The mock server validates that an Authorization: Bearer ... header is present, but it does not verify the token value, so any non-empty client_id/client_secret will work.

Migrations

The mock server stores data in normalized PostgreSQL tables (properties, campaigns, campaign_budgets, agents, vendor_parties, referrals). Generate a migration in your application and call into CampaignFlow.MockServer.Migrations:

mix ecto.gen.migration add_campaign_flow_mock_server
defmodule MyApp.Repo.Migrations.AddCampaignFlowMockServer do
  use Ecto.Migration

  def up, do: CampaignFlow.MockServer.Migrations.up(version: 1)
  def down, do: CampaignFlow.MockServer.Migrations.down(version: 1)
end

You can pass a :prefix option to install the tables in a non-public schema if you need to isolate them.

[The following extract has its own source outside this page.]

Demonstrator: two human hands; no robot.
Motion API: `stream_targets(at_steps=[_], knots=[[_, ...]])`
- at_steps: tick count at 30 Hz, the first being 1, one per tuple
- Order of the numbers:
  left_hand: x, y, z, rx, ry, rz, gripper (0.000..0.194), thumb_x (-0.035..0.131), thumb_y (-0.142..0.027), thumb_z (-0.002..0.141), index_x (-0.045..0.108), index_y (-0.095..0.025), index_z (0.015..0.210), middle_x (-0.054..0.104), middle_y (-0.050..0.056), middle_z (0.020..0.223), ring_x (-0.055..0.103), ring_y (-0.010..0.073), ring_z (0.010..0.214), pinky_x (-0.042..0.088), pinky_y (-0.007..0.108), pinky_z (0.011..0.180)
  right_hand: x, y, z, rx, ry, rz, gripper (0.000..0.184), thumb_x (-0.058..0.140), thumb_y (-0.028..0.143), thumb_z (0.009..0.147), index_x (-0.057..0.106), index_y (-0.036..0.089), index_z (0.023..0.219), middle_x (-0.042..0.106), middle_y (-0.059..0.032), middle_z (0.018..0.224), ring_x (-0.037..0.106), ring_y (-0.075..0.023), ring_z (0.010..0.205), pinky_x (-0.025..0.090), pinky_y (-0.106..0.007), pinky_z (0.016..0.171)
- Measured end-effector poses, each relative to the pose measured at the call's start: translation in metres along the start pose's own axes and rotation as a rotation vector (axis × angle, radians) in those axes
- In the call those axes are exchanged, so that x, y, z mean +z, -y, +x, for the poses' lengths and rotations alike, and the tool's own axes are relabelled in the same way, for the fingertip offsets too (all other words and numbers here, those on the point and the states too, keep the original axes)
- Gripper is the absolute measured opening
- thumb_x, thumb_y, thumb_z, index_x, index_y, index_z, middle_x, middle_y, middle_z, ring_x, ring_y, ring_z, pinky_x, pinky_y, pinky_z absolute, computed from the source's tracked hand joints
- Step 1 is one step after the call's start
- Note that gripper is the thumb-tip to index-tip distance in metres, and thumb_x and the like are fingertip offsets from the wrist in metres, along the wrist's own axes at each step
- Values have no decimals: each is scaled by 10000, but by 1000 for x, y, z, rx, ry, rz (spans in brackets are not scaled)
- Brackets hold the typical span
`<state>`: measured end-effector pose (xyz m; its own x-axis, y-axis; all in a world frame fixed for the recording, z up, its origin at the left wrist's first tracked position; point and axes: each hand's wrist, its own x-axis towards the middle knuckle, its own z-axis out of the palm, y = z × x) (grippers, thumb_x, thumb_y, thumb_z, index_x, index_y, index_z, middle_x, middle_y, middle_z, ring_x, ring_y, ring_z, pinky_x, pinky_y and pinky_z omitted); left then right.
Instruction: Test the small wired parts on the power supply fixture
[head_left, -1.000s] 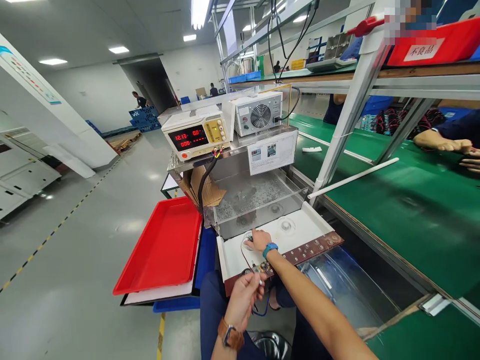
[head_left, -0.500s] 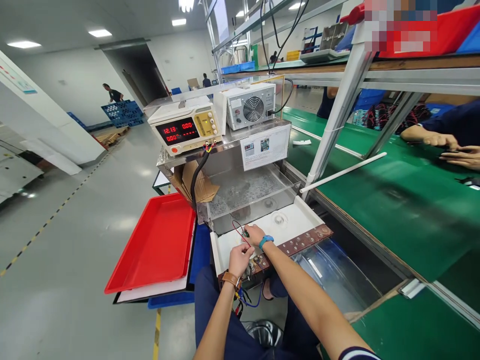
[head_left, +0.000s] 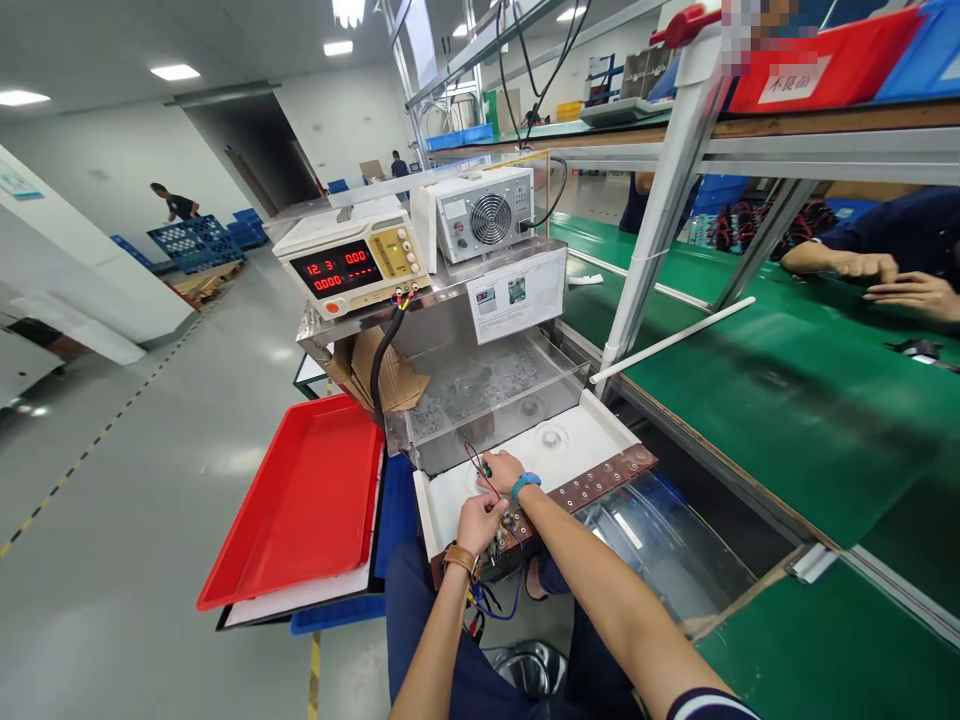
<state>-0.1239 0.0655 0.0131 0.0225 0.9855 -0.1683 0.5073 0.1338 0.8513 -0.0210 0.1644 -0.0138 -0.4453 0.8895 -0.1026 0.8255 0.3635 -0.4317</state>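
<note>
My right hand [head_left: 501,470] rests on the white fixture tray [head_left: 585,440], fingers closed around a small green-tipped part with thin red wires [head_left: 474,462] looping up from it. My left hand [head_left: 478,522] is just in front of it, fingers curled at the wires by the brown terminal strip [head_left: 600,482] along the tray's front edge. What the left fingers pinch is too small to make out. Blue and red leads [head_left: 495,605] hang below the strip. A power supply [head_left: 351,262] with a red display stands above, its black cable running down.
A red tray [head_left: 300,500] lies left of the fixture on blue trays. A fan-fronted unit [head_left: 480,212] sits beside the supply. A green conveyor belt [head_left: 787,400] runs on the right, where another person's hands [head_left: 892,285] work. A clear cover [head_left: 660,540] lies below right.
My left hand moved up from my lap to the wires beside my right hand. The supply's display changed its reading. The camera view drifted slightly.
</note>
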Motion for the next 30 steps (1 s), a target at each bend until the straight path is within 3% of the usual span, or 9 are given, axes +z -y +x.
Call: stream_targets(at_steps=[14,24,30], knots=[[1,-1,0,-30,28,15,329,508,-468,703,490,-196,518,452,-41,500,401,109,519,300,243,553,-3,3,-2,36,-8,39,375,632,423,747,586,197,1043,667,-69,902,551,-237,958,348,-270,699],[2,-5,-6,-61,-67,10,256,525,-375,657,475,-192,486,429,-40,483,395,112,512,295,255,545,1,9,-4,27,-53,58,338,621,379,721,602,185,998,654,-79,861,562,-232,899,350,-269,692],[3,-4,-4,-46,-95,-14,291,545,-426,642,457,-201,479,433,-37,477,403,122,512,294,265,544,-3,12,-4,35,-48,53,344,629,360,703,612,192,1003,661,-92,877,579,-250,941,375,-280,724]])
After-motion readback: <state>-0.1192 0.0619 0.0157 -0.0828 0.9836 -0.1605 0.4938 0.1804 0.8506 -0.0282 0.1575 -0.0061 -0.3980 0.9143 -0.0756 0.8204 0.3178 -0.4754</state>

Mounting in a Phoenix Router

Forward a path in your Phoenix router to CampaignFlow.MockServer.Router:

# lib/my_app_web/router.ex
forward "/campaign-flow-mock", CampaignFlow.MockServer.Router

This makes the mock available at http://localhost:4000/campaign-flow-mock/api/v2/... alongside the rest of your Phoenix app — no extra port, no separate process to manage.

Implemented Endpoints

The mock server currently implements a focused subset of the API for end-to-end referral testing:

Method Path Description
POST /api/v2/referrals Create a referral (atomic, normalized via Ecto.Multi)
GET /api/v2/referrals/:id Fetch a previously-created referral
GET /health Health check

Additional endpoints can be added over time — contributions welcome.

Resetting State

Between tests you can clear all mock-server data with:

CampaignFlow.MockServer.clear_all()

If your test suite uses Ecto.Adapters.SQL.Sandbox, transactional rollbacks will normally handle cleanup for you and you won't need to call this directly.

Development

# Get dependencies
mix deps.get

# Run tests
mix test

# Generate documentation
mix docs

# Format code
mix format

License

MIT

Contributing

Contributions are welcome! Please feel free to submit a Pull Request.